8ª semana del tiempo ordinario. Viernes: Mc 11, 11-26
Jesús acababa de entrar triunfalmente en Jerusalén. Entra en el templo, ve lo que
sucede allí y se da cuenta de algo que no va con su manera de comprender la religión.
El hecho de ver cómo preparan las fiestas los israelitas a base de negocio con respecto
a los sacrificios que eran impuestos a todos los que querían adorar a Dios, mientras
que la verdadera oración estaba ausente de aquel lugar, le tuvo que estremecer las
entrañas. Y con esa gran impresión Jesús salió hacia Betania.
Hoy nos expone el evangelio lo que hizo al día siguiente. Jesús sabía que las solas
palabras se las lleva el viento y que lo que quedan son acciones potentes como solían
hacer los profetas. Por eso en aquella noche, como en todas en que dedicaría una
buena parte a la oración con su Padre celestial, meditaría cómo ese su pueblo,
escogido por Dios para ser luz entre las naciones, estaba seco y dormido y convenía
hacerle despertar.
Lo primero fue lo de la higuera. Este árbol era símbolo del pueblo de Israel. Así lo
había descrito el profeta Isaías. Jesús iba con sus discípulos desde Betania a
Jerusalén y se encontraron con una higuera con hojas, pero sin frutos. Y Jesús la
maldijo. Al día siguiente los discípulos le hicieron notar a Jesús cómo estaba seca.

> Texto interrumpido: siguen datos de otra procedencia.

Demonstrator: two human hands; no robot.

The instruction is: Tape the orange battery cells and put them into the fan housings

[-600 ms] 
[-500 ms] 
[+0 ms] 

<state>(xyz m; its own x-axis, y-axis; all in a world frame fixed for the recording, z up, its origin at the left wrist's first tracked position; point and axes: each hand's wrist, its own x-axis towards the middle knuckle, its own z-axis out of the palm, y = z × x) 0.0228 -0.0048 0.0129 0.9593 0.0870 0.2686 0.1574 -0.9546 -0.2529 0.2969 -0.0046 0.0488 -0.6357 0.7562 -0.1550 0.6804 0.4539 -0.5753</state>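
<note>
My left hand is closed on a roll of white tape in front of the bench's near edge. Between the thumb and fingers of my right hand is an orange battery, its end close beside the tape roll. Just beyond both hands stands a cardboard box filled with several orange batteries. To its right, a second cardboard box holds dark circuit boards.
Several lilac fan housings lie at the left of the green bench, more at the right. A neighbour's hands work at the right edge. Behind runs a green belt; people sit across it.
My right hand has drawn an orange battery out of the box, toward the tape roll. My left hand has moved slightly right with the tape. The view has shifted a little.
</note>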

Era
una parábola viviente para poder explicar mejor Jesús en aquellos días cómo la religión
de solo culto externo no sirve. Es como si el alma estuviera seca.
Después de la maldición a la higuera, llega Jesús con los discípulos a Jerusalén. Se
dirigen al templo y, como lo había ya decidido, comienza a expulsar a los mercaderes.

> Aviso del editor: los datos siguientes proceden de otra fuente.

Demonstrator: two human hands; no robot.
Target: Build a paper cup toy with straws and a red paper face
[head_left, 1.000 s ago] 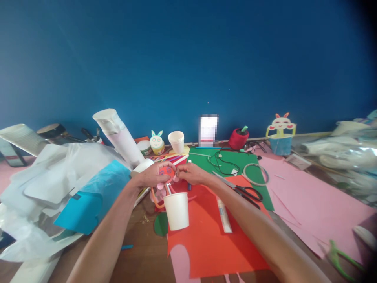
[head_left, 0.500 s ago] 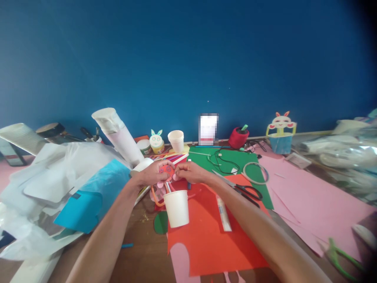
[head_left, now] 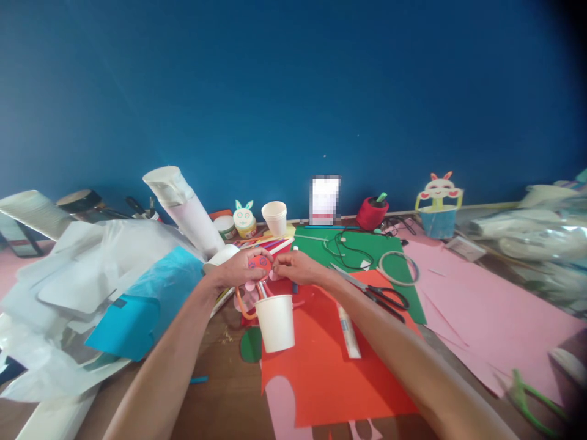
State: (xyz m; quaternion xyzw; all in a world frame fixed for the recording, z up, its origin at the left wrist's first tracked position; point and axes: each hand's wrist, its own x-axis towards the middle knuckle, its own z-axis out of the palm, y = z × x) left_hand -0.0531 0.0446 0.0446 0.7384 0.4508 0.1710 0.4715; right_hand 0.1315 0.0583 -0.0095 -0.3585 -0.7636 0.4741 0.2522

De hecho Jesús no estaba tanto en contra de los simples mercaderes cuanto de los
responsables principales del templo, los jefes religiosos de Israel, que en vez de llevar
al pueblo por el camino verdadero de Dios, buscaban aprovecharse de la buena
voluntad de muchos para crecer sus arcas materiales.
Es una acción que se llama profética, al estilo de cómo algunos profetas ejecutaban
acciones, quizá raras pero espectaculares, para que la gente pudiera captar mejor un
mensaje de Dios. Y el mensaje directo era que el templo es casa de oración. Ya lo
habían dicho los profetas, y Jeremías había dicho la expresión que “no es lugar de
bandidos”. Porque además de estar mercando en el templo, aquel mercado era una
especie de robo a la gente buena que no tenía más remedio que comprar allí su
“sacrificio” y con la moneda y al precio que estipulaban los responsables.

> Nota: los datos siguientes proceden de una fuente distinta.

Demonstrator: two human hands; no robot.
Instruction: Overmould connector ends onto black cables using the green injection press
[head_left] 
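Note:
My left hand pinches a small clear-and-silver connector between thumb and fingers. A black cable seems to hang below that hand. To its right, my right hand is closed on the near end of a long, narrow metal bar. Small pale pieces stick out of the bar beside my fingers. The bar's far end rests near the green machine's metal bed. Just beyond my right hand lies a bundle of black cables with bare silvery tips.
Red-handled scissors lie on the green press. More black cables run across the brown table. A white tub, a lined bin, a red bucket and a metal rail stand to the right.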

Pero, además de ese primer mensaje, estaba el principal: a Dios no le agradan los
sacrificios externos si no van acompañados con una limpieza de alma. Esto ya lo
habían dicho los profetas, cuando clamaban contra aquella religión de solos ritos
externos, mientras el corazón está lleno de odios y venganzas y maltratos a los pobres
y necesitados.
Jesús siempre nos había enseñado el amor y la oración sincera con Dios. El
evangelio de hoy termina dando Jesús unos consejos o preceptos, cuando los
apóstoles le dicen que la higuera está seca. Lo primero: si queremos que nosotros no
estemos secos debemos hablar amorosamente con nuestro Padre Dios. Si tenemos
una unión íntima con él, por medio de la fe, haremos maravillas.
Lo segundo es la relación con los demás. Una vez más nos insiste en el amor. Y
para hacer efectivo el amor, en esta vida llena de dificultades y miserias del alma,
debemos saber perdonarnos continuamente. Esto es tan importante que es mentira si
uno dice que tiene mucha amistad con Dios y no sabe perdonar al hermano.
Aquellos últimos días de la vida de Jesús estuvieron marcados por su preocupación
en quedar claro que la religión del pueblo de Israel, donde la mayoría se preocupaba
en hacer actos externos sin mejorar la pureza del alma, no agradaba a Dios. Por eso
nosotros hoy agrademos al Señor aumentando la fuerza de nuestro amor.